YOUR ASSIGNMENT ->
From the records below, please return each line that holds the word "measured".

INPUT FOR THIS TASK ->
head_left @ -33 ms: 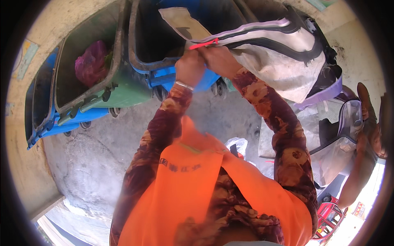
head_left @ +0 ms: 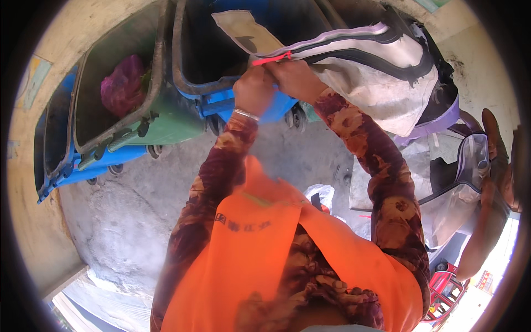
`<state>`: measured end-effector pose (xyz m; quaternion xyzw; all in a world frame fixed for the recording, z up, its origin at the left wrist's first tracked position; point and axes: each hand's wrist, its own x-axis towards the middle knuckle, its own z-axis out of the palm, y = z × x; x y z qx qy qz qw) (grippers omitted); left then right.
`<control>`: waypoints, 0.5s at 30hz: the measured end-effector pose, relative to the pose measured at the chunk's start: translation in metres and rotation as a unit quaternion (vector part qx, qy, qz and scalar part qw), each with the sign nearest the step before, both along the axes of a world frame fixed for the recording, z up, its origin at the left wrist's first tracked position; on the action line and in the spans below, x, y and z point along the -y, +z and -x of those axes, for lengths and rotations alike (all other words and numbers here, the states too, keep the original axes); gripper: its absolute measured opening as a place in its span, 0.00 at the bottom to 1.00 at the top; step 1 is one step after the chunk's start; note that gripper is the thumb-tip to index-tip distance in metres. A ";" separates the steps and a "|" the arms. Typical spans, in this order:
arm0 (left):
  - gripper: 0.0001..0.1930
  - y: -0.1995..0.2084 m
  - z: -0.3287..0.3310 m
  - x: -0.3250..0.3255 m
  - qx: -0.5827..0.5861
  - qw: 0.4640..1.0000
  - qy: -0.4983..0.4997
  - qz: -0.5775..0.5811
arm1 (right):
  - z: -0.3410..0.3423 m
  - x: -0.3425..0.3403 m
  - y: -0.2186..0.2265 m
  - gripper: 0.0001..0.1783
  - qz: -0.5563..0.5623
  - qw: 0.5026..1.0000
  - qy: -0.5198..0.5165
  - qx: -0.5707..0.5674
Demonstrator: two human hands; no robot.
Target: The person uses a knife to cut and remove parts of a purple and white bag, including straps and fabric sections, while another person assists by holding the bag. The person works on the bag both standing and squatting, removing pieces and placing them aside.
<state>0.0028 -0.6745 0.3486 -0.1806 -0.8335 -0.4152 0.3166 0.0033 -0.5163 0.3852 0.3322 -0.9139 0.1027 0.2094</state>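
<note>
Grey concrete floor (head_left: pixel 310 160) beneath you, row of bins along the wall. Your white bag (head_left: pixel 381 91), black-trimmed, is up front, its narrow end at your hands and its bulk off to the right. Your left hand (head_left: pixel 255 94) and right hand (head_left: pixel 298 80) are side by side, touching or nearly so, fingers curled in on the bag's near edge just under a red strip (head_left: pixel 272 57). Fingertips hidden; can't tell whether you pinch the strip too. Beige flap (head_left: pixel 249 30) sticks out past your hands, over the mouth of a blue bin (head_left: pixel 221 105). Left of that, green bin (head_left: pixel 166 122) with a pink plastic bag (head_left: pixel 121 86) inside. Purple band (head_left: pixel 431 124) hangs at the white bag's far right end. You're wearing an orange vest (head_left: pixel 249 238) and flowered sleeves (head_left: pixel 381 171).
</note>
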 end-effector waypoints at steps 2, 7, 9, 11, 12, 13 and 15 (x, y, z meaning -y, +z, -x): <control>0.04 0.001 -0.003 0.004 -0.016 0.999 0.030 -0.028 | -0.001 -0.002 0.001 0.07 -0.013 1.000 -0.006 -0.016; 0.03 0.005 -0.018 0.007 -0.047 0.999 -0.004 -0.019 | -0.008 0.001 0.006 0.10 -0.012 0.998 -0.015 0.061; 0.02 0.008 -0.025 0.009 -0.049 0.999 -0.015 0.006 | -0.008 0.008 0.009 0.10 0.047 0.997 0.045 0.040; 0.01 0.012 -0.026 0.015 -0.052 0.999 -0.004 -0.013 | -0.015 0.004 0.017 0.11 0.021 0.997 0.032 0.073; 0.01 0.012 -0.030 0.016 -0.052 0.998 -0.013 -0.025 | -0.021 0.002 0.020 0.11 0.014 0.995 0.030 0.092; 0.01 0.014 -0.029 0.019 -0.045 0.998 -0.001 -0.052 | -0.022 0.002 0.021 0.12 0.004 0.993 0.023 0.117; 0.03 0.014 -0.035 0.017 -0.041 0.999 -0.023 -0.023 | -0.024 0.003 0.023 0.15 -0.041 0.988 0.017 0.148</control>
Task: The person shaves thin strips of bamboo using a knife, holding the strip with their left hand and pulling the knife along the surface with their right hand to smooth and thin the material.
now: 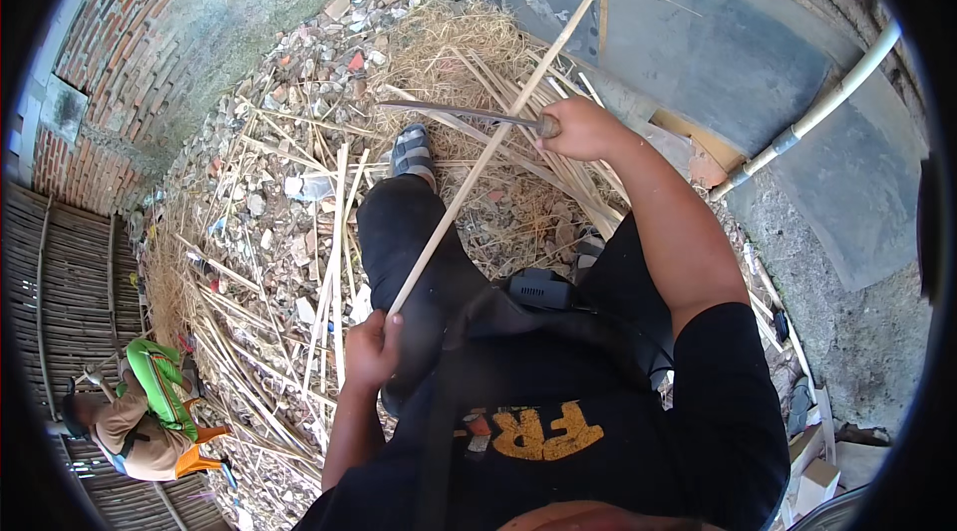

OUTPUT BELOW ->
`<state>`: measured end-effector pose (xyz m; quaternion xyzw; all in a world frame fixed for the recording, z up, its origin at the left wrist's first tracked position; point and axes: each hand's wrist, its own x-axis towards the middle knuckle, its own z-axis out of the palm, y = z × x; x y z qx qy qz qw) (grippers omitted); left then right.
`<control>`: waypoints, 0.5s at 30hz: the measured end-effector pose, relative to the pose measured at the chunk's start: translation in metres and rotation as a unit quaternion (vector part qx, qy, qz and scalar part qw), each with the sign nearest the step before, both along the axes of a world frame fixed for the recording, z up, its origin at the left wrist's first tracked position; on the action line and in the spans below, x, y and z point along the -y, +z and -x of those axes, for lengths and rotations alike (all other words and numbers here, the states too, keep the original axes); gripper: its absolute measured opening as a place in its span, 0.00 at the bottom to 1.00 at the top; step 1 is one step after the chunk's start; note that gripper is the thumb-tip to index-tip distance in metres. A ";" separates the steps and a "|" the arms. Typical spans, in this order:

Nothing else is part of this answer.